Face à l’infini (At the End of the World) de Penrhyn Stanlaws (1921), avec Betty Compson, Milton Sills.

Page 236 : "6 février 1925. J’ai été voir Monte là-dessus que j’ai trouvé (naturellement) très mauvais. Mais j’attends Surcouf (à partir du 20 février).

Monte là-dessus ! (Safety Last) de Sam Taylor & Fred Newmeyer (1923), avec Harold Lloyd, Mildred Davis.

Page 252 : "23 février 1925. J’ai vu Surcouf mais, déception, pas l’ombre de ma petite Simone dans ce premier épisode. Je n’ai fait que l’entrevoir à la porte sur une photographie. Artaud n’est pas brillant dans ce rôle, en effet."

Surcouf de Luitz-Morat (1924) ; sc : Arthur Bernède, avec Jean Angelo, Thomy Bourdelle, Antonin Artaud, Pierre Hot, Maria Dalbaïcin, Jacqueline Blanc, Joanna Sutter, Daniel Mendaille. 8 épisodes.

Page 303 : "11 mars 1928. Je me prépare à aller au Grand Théâtre (à Antibes) où l’on donne Harold Lloyd dans Le Petit Frère et Charlot usurier. Il y a de grandes affiches annonçant : Prochainement, Musidora et toute sa troupe…"

Le Petit Frère (The Kid Brother) de Ted Wilde & J.A. Howe (1927), avec Harold Lloyd, Jobyna Ralston.

Charlot usurier (The Pawnshop) de Charles Chaplin (1916), avec Charles Chaplin, Edna Purviance.

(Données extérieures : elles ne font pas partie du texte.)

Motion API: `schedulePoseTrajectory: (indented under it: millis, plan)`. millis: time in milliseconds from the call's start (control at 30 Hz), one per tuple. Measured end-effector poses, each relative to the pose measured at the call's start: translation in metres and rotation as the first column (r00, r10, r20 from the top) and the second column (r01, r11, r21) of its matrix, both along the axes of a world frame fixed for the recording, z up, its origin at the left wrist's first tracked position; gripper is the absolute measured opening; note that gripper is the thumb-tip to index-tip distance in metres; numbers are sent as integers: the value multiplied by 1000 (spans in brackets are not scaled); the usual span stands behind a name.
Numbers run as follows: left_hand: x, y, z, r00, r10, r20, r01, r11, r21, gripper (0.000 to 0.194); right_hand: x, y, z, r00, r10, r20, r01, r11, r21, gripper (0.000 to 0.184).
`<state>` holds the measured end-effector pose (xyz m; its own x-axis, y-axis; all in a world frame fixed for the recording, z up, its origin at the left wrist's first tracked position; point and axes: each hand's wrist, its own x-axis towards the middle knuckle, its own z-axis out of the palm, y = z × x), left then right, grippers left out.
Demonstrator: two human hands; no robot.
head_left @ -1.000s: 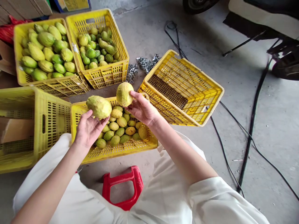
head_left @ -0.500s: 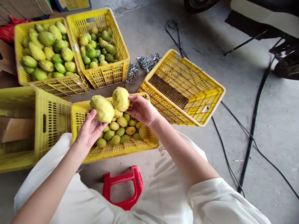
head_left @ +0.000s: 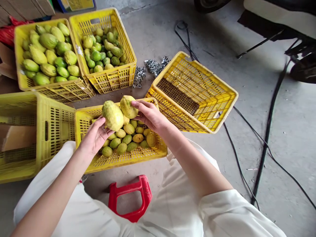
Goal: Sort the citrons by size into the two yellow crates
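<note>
My left hand (head_left: 95, 135) is closed around the lower left side of a large yellow-green lemon (head_left: 113, 116). A smaller, rounder lemon (head_left: 128, 107) is pinched in my right hand (head_left: 149, 115), thumb on top and the other fingers partly hidden behind it. Side by side, the two fruits look close to touching above a yellow plastic crate (head_left: 123, 160). Inside that crate lie several small yellow and green lemons (head_left: 121, 148), some hidden beneath my hands and the held fruit.
Behind stand two yellow crates of fruit: one with large lemons (head_left: 48, 41), another with smaller green ones (head_left: 96, 56). A crate with bare bottom (head_left: 177, 95) leans at right; another crate (head_left: 55, 128) holds cardboard at left. A red stool (head_left: 128, 189), black cables (head_left: 269, 125) and a parked vehicle (head_left: 278, 23) also show.
My left hand has brought the larger lemon rightward and turned it. My right hand has lowered the smaller lemon slightly and tilted it, so the two fruits are now close together.
</note>
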<state>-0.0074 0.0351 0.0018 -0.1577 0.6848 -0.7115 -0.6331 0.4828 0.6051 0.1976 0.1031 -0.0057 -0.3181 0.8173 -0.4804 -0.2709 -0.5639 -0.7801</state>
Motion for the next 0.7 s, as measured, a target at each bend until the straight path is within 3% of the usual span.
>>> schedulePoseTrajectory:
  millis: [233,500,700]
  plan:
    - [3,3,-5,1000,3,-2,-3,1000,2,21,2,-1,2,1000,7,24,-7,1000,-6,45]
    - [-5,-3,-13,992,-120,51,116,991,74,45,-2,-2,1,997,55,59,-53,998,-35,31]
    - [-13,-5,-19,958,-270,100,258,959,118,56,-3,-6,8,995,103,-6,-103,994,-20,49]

Page 310 : "16 juin 1928. Il faut absolument que tu lises et que ces enfants lisent (mais toi d’abord) Mes voyages de Charlie Chaplin, qui est le livre le plus admirable que j’aie lu depuis Lénine de Trotsky. Je te l’envoie, sans céder à l’envie de souligner les passages que je trouve les plus émouvants. Quelle vérité humaine dans ces pages ! Et aussi quelle justification éclatante de l’attitude que nous observons à l’égard de tout. Bonheur, espoir, patries, révolution, temps, prisons, amour."

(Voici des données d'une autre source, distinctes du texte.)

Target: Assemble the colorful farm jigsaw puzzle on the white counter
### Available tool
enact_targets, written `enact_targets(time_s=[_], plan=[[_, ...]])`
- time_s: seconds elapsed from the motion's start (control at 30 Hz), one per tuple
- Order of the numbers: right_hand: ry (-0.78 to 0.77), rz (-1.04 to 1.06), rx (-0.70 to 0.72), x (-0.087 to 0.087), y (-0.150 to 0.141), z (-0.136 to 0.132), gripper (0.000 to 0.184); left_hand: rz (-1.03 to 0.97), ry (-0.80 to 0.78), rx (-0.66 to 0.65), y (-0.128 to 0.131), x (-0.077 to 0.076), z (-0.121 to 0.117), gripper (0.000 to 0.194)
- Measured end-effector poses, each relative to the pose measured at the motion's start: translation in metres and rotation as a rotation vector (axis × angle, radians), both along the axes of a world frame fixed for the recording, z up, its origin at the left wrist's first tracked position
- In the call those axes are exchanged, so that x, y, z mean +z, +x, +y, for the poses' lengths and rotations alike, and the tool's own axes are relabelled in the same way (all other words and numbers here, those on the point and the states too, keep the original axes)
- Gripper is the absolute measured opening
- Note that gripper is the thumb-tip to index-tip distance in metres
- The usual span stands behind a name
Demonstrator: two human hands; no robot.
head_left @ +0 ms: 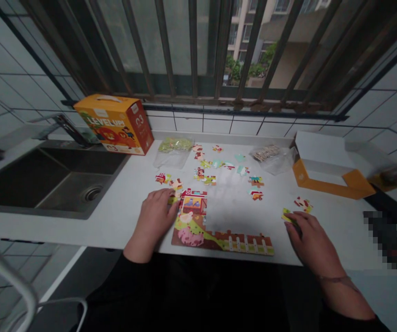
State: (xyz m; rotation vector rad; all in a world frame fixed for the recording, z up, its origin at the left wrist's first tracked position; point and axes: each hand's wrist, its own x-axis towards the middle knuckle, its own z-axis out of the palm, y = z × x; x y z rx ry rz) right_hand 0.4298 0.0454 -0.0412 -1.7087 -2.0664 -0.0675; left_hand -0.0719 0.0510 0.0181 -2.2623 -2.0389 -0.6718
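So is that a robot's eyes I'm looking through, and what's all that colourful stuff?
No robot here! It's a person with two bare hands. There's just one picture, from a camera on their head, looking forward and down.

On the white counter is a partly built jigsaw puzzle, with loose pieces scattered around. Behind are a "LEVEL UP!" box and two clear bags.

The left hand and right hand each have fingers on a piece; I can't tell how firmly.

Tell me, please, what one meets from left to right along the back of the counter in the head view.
Orange box, bag with green contents, loose puzzle pieces, bag with brown contents, open box.
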Motion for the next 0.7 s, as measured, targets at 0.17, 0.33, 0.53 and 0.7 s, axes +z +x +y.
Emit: enact_targets(time_s=[0.17,0.33,0.53,0.7], plan=[[0.038,0.045,-0.082,0.001,-0.009,-0.004,0.038,0.029,-0.127,-0.060,-0.024,-0.002,-0.001,0.029],[0.035,0.049,-0.101,0.004,-0.013,-0.004,0.037,0.014,-0.094,-0.039,-0.032,-0.004,-0.008,0.028],[0.044,0.028,-0.101,0.004,-0.012,-0.004,0.037,-0.078,-0.128,0.022,-0.035,-0.003,-0.003,0.044],[0.046,0.044,-0.111,0.004,-0.012,-0.004,0.035,-0.132,-0.164,-0.001,-0.042,0.000,0.003,0.053]])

Charles Chaplin, Mes voyages, traduction de P.A. Hourey, Kra, 1927.

Page 313 : "18 juin 1928. (On voit) relativement peu l’ancienne rue du Château, tout occupée de la préparation du documentaire sur Paris. Cela peut d’ailleurs n’être pas mal."

Souvenirs de Paris de Pierre Prévert & Marcel Duhamel (1928).

Page 324 : "Dranem, quel génie. C’est quand même autre chose que Buster Keaton."

Armand Ménard, dit Dranem (1869-1935).

1. Cf. "John W., l’autre Brunius", Jeune Cinéma n°368, automne 2015.


André Breton, Lettres à Simone Kahn 1920-1960, présentées et éditées par Jean-Michel Goutier, Paris, Gallimard, 2016, 284 p.